Pledging to “work harder” with the US Embassy and ensure this nation is upgraded to “level one”, the safest designation that the State Department awards foreign countries, Mr D’Aguilar acknowledged: “We have our work cut out for us.”

So-called “level one” nations are those where the US State Department says Americans can “exercise normal precautions” when travelling. The Bahamas, though, is currently “level two”, meaning Americans should “exercise increased caution”.

Mr D’Aguilar last month admitted he was especially concerned about the widespread media coverage that the travel advisory has received in the US, the source market for around 85 percent of The Bahamas’ total visitors, where it has been featured on local TV stations, websites and print media.

A Tampa TV station, Fox 13, even carried quotes from a soon-to-be-visitor to The Bahamas on its website about how she may change her itinerary in response. While not deterred from her vacation, Terris Ross said she was “definitely going to take heed of the warning. And maybe be more aware of my surroundings”. Jet skiing, part of her original plans, was likely to be out.

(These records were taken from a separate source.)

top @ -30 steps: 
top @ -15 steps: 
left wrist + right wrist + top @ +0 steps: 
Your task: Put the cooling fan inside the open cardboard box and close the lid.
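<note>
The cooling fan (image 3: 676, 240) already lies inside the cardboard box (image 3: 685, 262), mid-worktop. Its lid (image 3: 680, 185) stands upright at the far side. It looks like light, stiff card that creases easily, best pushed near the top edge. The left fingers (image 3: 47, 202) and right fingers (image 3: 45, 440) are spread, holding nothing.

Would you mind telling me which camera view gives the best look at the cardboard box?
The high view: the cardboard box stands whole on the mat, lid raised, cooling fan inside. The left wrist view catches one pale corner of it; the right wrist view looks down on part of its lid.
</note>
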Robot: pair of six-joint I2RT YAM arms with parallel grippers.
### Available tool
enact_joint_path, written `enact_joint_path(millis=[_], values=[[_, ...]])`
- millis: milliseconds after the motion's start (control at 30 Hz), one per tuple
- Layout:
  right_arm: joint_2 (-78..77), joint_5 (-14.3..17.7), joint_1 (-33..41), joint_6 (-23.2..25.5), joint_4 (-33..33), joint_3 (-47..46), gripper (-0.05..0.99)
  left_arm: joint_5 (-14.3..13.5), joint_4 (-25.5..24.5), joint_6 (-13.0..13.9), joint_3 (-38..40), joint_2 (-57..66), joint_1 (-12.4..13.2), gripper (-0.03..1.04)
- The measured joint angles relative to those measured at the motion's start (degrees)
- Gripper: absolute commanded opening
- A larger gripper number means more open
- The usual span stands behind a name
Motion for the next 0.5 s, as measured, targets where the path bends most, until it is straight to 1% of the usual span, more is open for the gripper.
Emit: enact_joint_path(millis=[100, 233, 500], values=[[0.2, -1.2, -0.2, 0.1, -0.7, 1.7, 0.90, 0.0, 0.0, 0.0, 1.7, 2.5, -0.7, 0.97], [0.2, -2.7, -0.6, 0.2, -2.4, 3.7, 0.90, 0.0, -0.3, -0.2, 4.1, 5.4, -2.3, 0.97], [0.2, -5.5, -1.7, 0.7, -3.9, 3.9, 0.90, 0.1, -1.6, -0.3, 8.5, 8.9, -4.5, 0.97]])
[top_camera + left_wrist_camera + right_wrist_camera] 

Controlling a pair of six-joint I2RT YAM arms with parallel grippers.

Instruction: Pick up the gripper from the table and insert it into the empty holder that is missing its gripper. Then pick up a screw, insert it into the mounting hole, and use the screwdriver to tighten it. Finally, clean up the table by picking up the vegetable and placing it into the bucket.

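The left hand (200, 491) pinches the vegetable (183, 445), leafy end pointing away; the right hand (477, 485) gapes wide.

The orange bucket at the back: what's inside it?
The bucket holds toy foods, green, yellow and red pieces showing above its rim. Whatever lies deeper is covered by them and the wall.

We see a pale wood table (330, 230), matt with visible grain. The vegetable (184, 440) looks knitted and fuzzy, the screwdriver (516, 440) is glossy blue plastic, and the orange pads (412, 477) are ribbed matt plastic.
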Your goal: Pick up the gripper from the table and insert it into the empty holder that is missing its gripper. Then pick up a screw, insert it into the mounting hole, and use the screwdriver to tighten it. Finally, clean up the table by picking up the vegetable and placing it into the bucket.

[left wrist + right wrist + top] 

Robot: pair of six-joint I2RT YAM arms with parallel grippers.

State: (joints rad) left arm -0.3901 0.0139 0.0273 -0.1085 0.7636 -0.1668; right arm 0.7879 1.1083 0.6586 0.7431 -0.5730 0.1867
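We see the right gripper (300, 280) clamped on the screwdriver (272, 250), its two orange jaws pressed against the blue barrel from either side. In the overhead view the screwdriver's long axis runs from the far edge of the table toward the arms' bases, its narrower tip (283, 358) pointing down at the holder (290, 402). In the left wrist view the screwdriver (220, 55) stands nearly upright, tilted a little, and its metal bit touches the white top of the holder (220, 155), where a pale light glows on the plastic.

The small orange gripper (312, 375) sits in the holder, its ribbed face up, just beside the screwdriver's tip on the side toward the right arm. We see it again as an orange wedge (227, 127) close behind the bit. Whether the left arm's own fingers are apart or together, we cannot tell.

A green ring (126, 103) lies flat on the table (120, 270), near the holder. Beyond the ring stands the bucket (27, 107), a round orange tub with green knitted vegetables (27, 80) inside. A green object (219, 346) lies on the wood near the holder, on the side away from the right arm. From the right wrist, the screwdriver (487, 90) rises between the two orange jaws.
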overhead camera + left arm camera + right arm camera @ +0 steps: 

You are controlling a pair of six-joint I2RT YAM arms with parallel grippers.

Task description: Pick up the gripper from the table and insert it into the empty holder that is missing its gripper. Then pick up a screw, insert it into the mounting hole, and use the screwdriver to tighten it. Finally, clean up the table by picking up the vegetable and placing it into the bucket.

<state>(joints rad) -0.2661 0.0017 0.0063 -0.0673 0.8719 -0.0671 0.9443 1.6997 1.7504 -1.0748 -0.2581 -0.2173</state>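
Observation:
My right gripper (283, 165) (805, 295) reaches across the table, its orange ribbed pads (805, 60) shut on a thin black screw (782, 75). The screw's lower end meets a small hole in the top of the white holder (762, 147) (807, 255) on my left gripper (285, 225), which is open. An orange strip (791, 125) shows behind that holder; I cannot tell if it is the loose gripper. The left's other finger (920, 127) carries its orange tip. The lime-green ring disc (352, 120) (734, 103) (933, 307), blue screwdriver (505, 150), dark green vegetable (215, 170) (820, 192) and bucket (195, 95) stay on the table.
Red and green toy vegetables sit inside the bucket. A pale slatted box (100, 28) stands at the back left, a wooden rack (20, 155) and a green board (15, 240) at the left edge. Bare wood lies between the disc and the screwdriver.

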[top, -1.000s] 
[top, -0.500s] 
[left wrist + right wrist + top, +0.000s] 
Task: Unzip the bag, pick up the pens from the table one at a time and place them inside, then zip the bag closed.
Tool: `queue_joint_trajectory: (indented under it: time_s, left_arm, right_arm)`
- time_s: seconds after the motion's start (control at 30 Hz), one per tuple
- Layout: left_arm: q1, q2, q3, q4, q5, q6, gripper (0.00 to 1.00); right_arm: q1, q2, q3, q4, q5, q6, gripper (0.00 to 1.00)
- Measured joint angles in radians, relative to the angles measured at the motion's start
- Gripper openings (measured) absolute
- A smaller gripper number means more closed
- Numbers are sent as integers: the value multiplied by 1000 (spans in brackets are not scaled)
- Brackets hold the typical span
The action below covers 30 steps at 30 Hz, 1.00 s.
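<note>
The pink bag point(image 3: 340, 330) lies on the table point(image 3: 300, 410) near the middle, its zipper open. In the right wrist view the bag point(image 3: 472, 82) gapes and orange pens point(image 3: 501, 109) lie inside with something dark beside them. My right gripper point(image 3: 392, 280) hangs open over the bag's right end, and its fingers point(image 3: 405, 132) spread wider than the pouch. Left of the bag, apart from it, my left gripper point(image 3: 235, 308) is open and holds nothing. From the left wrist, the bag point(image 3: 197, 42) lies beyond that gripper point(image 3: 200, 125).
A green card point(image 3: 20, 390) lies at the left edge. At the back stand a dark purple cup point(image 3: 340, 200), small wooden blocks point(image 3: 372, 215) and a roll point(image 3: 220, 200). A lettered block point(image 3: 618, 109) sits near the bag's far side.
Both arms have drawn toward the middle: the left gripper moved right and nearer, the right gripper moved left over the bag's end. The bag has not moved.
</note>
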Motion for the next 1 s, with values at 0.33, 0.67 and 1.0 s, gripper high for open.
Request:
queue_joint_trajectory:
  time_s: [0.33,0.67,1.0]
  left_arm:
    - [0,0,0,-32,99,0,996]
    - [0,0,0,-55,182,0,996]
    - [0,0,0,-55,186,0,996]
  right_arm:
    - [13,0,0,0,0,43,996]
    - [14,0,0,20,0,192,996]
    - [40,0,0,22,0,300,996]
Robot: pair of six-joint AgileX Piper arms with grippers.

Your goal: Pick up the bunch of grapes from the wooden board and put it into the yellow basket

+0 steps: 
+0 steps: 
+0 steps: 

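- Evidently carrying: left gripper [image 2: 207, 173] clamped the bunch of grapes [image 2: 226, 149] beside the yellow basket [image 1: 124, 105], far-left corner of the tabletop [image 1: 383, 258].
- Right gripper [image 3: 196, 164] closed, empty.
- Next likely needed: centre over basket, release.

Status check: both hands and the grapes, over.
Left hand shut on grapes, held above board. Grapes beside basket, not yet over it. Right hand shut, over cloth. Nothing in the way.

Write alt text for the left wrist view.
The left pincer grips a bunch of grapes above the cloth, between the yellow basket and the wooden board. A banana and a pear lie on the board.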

“Naturally it’s concerning,” Mr D’Aguilar told Tribune Business of the elevated level of US media coverage. “It’s surprising that it got as much traction as it did given that certain sections of the verbiage was better this year than it was last year.

“I contend that the verbiage is still too strong, and we’re going to work diligently in softening the verbiage... These travel advisories are very important, and show we must work harder and closer with the US Embassy to ensure that, over time, there’s a continued downward trend in the security of the warnings.

“Our goal should be to go from ‘level two’ to ‘level one’. What do we have to do to do that, given that we have so many tourists. That’s what we will do. We have our work cut out for us, and it involves a number of ministries, not just the minister of tourism and Ministry of Tourism.”

He argued, though, that such travel advisories and warnings of crime needed to be set in that context and reflect the reality on the ground in The Bahamas.

Ed Fields, the Downtown Nassau Partnership (DNP) managing director and Atlantis spokesman, in an Insight column in The Tribune, said the 43 offences recorded against visitors to The Bahamas in 2018 showed there was a 0.00000717 percent chance of tourists becoming a victim of crime.

Elements of the US travel advisory are outdated, as it refers to a shooting incident at the Sand Trap bar on West Bay Street in 2016, which no longer exists. And The Bahamas’ was given a grudging improvement, with Americans now urged to “exercise caution” at the Arawak Cay Fish Fry and in over-the-hill areas “especially at night”, rather than avoid them altogether as previous advisories had recommended.

Comments

Well_mudda_take_sic 5 years, 1 month ago

D'Aguilar is a childish twirp. It would be highly inappropriate for Papa Doc Minnis to raise the matter of U.S. travel advisories with President Trump. If D'Aguilar has genuine concerns about travel advisories issued by the U.S. Department of State, then he should take them up with the U.S. Embassy in The Bahamas, or, if necessary, the U.S. Dept. of State itself.

President Trump has set the agenda for his meeting in Florida with Caribbean heads of state and it would not be wise for any Caribbean leader to try expand it to include other much more trivial things. From President Trump's standpoint there will only be four things on the agenda: (1) U.S. concerns about Red China's growing influence in the Caribbean region; (2) U.S. concerns about the increasing flow of illegal immigrants and illegal drugs into the U.S. from and/or through certain Caribbean countries (Bahamas included); (3) diplomatic recognition by Caribbean nations of Venezuela's new president, as endorsed and supported by the U.S. government; and (4) the role the U.S. government could and would like to play in helping Caribbean nations obtain sources of relatively low-cost oil and/or LNG to meet their long term energy needs. Papa Doc Minnis had better be well prepared to quickly articulate our country's position on each of these four agenda items without any hint of hostility towards our very important neighbour to the north.

The yapping white-haired poodle and Papa Doc Minnis should just accept that President Trump has much bigger fish to fry and little time within which to do it.